● The problem
When the string "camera" is part of a line in the data below, report the whole line.

● Data extract
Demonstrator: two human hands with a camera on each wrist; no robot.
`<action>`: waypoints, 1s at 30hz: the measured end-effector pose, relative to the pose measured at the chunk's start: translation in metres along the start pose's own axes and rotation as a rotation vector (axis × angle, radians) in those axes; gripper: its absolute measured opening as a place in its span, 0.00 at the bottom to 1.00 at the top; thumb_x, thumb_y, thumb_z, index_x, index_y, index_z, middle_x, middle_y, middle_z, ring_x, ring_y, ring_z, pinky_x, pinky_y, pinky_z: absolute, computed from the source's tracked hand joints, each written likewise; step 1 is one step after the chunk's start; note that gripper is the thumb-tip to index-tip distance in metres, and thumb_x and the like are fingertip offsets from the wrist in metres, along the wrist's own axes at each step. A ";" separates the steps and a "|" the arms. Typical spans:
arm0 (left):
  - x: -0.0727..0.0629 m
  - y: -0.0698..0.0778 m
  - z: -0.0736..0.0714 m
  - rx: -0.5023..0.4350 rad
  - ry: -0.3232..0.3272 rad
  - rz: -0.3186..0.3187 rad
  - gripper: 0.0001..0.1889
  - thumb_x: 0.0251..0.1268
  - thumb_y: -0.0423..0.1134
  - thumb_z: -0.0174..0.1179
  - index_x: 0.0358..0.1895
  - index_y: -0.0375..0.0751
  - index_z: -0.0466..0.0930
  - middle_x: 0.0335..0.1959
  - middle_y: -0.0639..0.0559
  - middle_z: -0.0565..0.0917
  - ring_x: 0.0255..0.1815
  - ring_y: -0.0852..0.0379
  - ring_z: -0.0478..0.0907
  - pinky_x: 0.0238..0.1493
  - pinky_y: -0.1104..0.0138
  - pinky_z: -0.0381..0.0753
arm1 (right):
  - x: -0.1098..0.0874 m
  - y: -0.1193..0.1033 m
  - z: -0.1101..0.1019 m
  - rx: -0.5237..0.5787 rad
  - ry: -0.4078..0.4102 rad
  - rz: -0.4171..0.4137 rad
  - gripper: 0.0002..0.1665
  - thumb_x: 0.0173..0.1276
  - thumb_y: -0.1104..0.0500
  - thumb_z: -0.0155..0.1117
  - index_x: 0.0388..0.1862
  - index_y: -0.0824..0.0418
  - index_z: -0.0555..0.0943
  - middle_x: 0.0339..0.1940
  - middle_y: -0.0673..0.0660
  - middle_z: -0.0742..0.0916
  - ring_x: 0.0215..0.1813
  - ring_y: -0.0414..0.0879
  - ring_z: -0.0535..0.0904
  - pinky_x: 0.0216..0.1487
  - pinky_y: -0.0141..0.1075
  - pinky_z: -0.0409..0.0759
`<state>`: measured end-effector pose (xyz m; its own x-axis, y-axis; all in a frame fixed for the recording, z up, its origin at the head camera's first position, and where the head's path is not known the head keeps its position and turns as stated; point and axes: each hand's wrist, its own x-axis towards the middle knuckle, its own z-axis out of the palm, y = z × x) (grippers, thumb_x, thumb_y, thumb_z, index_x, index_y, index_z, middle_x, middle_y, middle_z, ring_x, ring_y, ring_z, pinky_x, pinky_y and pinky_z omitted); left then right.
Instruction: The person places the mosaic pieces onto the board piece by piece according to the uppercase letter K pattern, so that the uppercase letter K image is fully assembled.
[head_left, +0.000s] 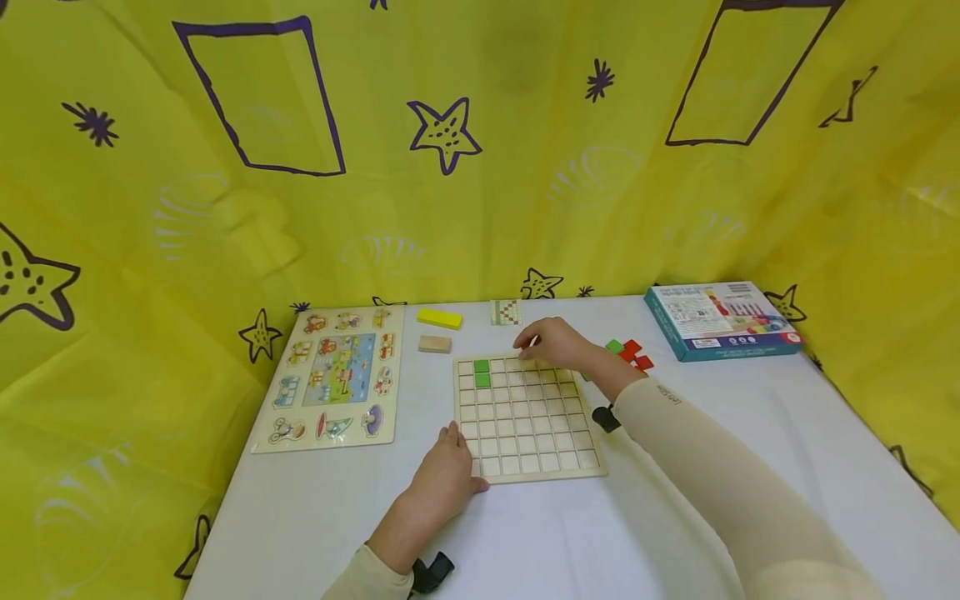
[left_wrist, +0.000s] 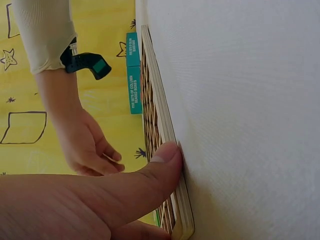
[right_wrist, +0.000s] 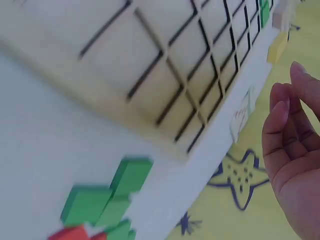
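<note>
A wooden grid board (head_left: 528,480) lies flat, with green square tiles (head_left: 482,380) in two cells near its far left corner. My left hand (head_left: 444,471) holds the board's near left corner, the thumb (left_wrist: 162,160) against the front edge and the fingers along the left side. Above the board's far edge hovers my right hand (head_left: 558,343). Its fingers (right_wrist: 276,135) are loosely bent, thumb close to the fingertips, and nothing shows between them. Loose green tiles (right_wrist: 87,204) and red tiles (head_left: 633,346) lie just right of the board, partly behind the right forearm.
A picture puzzle board (head_left: 390,417) lies to the left. Behind the grid board are a yellow block (head_left: 439,318), a plain wooden block (head_left: 435,344) and a small pattern card (head_left: 506,312). A boxed set (head_left: 731,321) sits at the back right, before a yellow curtain (head_left: 510,233).
</note>
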<state>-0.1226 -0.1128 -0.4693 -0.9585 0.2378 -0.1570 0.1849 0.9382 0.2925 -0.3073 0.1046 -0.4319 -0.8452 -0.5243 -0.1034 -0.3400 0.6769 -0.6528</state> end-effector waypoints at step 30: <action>0.002 -0.001 0.004 -0.003 0.012 0.012 0.46 0.55 0.49 0.75 0.64 0.11 0.66 0.69 0.22 0.67 0.70 0.32 0.67 0.66 0.52 0.72 | -0.052 0.080 -0.031 -0.050 -0.046 0.244 0.16 0.67 0.62 0.71 0.53 0.65 0.86 0.49 0.60 0.85 0.43 0.50 0.78 0.45 0.40 0.79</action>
<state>-0.1238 -0.1122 -0.4733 -0.9589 0.2456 -0.1417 0.1956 0.9347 0.2967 -0.3029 0.2020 -0.4552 -0.8855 -0.3647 -0.2879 -0.1497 0.8105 -0.5662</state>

● Written response
Demonstrator: two human hands with a camera on each wrist; no robot.
`<state>`: measured end-effector pose (xyz m; its own x-axis, y-axis; all in a frame fixed for the recording, z up, its origin at the head camera's first position, and where the head's path is not known the head keeps its position and turns as stated; point and axes: each hand's wrist, its own x-axis towards the middle knuckle, its own z-axis out of the palm, y = z × x) (grippers, thumb_x, thumb_y, thumb_z, index_x, index_y, index_z, middle_x, middle_y, middle_z, ring_x, ring_y, ring_z, pinky_x, pinky_y and pinky_z omitted); left then right.

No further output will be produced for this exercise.